Records from a dataset
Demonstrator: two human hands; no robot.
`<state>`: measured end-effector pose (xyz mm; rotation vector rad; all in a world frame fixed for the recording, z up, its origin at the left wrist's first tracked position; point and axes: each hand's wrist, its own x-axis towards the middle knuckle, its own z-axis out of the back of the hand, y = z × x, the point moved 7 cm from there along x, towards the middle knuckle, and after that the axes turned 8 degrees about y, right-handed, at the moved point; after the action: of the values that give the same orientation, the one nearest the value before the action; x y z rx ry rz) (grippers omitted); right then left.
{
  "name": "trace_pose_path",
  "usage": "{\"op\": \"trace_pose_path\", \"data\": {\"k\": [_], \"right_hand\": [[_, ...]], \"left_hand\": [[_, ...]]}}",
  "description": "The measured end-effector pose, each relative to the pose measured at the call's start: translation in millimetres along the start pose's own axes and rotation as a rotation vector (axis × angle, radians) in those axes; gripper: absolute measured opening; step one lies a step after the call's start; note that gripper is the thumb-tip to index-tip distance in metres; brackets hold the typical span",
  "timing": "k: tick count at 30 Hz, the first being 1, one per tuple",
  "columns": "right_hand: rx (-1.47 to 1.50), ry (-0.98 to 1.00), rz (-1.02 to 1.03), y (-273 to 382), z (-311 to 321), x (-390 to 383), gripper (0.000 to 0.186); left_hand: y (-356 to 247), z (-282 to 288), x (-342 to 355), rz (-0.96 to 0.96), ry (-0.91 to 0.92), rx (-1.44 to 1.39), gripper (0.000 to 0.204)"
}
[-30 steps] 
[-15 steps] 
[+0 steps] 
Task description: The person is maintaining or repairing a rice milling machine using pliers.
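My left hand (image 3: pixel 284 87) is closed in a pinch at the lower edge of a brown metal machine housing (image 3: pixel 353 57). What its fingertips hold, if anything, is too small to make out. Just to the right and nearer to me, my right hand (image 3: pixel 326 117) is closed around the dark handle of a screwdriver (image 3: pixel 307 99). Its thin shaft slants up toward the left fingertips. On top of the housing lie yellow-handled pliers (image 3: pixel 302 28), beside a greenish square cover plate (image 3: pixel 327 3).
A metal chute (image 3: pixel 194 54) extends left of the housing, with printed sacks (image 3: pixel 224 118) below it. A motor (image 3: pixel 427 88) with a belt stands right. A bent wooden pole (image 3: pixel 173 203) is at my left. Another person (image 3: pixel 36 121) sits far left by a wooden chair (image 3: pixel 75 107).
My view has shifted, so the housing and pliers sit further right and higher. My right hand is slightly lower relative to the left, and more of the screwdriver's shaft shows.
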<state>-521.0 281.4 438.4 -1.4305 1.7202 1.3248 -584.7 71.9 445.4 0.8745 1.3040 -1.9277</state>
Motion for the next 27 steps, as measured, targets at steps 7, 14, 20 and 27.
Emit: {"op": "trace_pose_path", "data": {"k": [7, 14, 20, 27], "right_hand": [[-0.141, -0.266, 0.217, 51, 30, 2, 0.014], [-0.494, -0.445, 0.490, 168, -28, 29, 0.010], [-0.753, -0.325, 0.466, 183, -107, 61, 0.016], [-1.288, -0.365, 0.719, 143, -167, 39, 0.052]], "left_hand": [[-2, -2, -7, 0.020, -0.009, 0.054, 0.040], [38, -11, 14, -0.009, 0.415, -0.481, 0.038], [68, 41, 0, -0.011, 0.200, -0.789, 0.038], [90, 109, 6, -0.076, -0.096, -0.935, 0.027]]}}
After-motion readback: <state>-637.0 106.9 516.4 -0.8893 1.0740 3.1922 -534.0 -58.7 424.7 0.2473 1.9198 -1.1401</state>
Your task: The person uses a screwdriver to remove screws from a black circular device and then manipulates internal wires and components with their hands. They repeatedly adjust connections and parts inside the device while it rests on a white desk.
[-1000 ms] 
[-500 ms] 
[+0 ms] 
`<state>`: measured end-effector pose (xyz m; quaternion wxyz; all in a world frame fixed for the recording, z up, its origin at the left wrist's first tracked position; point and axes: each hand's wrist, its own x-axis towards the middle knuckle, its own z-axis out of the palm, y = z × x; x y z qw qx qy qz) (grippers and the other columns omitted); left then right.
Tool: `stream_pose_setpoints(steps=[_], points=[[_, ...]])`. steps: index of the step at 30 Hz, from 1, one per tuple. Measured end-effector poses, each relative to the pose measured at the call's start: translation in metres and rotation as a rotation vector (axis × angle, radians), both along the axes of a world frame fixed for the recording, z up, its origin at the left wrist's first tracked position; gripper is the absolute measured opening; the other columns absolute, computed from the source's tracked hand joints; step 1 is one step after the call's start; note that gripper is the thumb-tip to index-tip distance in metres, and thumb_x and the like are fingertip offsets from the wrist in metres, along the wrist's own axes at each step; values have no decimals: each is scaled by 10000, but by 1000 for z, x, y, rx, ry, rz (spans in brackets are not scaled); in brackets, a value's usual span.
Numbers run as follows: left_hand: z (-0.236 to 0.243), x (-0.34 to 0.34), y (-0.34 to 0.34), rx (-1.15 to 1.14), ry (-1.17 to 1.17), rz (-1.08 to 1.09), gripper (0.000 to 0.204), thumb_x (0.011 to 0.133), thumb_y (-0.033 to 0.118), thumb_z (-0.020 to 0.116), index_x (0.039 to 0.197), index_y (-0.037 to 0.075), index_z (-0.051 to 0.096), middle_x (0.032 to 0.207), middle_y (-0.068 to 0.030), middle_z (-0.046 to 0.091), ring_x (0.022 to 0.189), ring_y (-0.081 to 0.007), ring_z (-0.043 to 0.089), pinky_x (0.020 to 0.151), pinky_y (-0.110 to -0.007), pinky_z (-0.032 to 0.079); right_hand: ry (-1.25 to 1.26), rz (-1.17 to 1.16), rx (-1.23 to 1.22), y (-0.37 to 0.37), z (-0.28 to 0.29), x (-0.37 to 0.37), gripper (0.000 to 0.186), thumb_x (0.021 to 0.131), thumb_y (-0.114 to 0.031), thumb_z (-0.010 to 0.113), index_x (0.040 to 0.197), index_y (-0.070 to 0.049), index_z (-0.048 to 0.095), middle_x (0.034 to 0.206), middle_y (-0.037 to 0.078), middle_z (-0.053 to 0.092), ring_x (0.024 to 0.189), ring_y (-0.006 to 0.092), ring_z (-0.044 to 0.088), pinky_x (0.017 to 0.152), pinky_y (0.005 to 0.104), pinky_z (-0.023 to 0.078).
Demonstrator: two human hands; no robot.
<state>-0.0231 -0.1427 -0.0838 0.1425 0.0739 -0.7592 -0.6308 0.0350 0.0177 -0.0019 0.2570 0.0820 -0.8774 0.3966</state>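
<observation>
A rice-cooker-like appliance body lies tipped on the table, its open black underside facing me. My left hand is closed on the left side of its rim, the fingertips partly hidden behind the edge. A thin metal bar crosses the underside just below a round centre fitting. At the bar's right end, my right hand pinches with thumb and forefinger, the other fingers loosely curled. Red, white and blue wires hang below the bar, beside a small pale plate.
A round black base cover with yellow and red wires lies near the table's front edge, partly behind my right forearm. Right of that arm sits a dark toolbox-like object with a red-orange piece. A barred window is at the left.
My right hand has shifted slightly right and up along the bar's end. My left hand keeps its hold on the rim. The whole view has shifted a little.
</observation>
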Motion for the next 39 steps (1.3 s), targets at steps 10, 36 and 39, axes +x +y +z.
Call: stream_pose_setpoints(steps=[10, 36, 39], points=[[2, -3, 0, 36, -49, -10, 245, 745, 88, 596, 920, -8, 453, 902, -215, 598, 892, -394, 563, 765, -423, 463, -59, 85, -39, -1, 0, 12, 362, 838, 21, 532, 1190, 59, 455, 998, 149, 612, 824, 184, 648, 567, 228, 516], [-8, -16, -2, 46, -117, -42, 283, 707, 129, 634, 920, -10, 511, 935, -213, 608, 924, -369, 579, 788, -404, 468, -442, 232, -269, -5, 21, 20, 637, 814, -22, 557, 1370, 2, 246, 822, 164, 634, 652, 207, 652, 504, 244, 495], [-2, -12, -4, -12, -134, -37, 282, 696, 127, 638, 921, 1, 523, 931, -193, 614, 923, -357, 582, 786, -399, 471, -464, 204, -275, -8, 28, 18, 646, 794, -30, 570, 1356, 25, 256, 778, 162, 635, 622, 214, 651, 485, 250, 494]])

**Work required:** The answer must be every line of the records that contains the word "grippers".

**Exercise answer:**
`<state>`: measured end-effector pose (xyz mm; rotation vector rad; all in a world frame fixed for the recording, z up, its origin at the left wrist's first tracked position; point and axes: each hand's wrist, its own x-axis towards the middle knuckle, its own z-axis out of the back of the hand, y = z × x, the point moved 7 cm from there along x, towards the middle knuckle, and after that the axes turned 8 degrees about y, right-handed, at the moved point; after the action: of the values that give the same orientation, the one nearest the value before the action; x y z rx ry rz) (grippers omitted); right then left.
`<state>`: measured end-effector pose (xyz m; quaternion wxyz; all in a world frame fixed for the recording, z up, its origin at the left wrist's first tracked position; point and axes: each hand's wrist, its own x-axis towards the middle knuckle, its own z-axis out of the palm, y = z × x; x y z qw qx qy qz) (grippers and the other columns omitted); left then right.

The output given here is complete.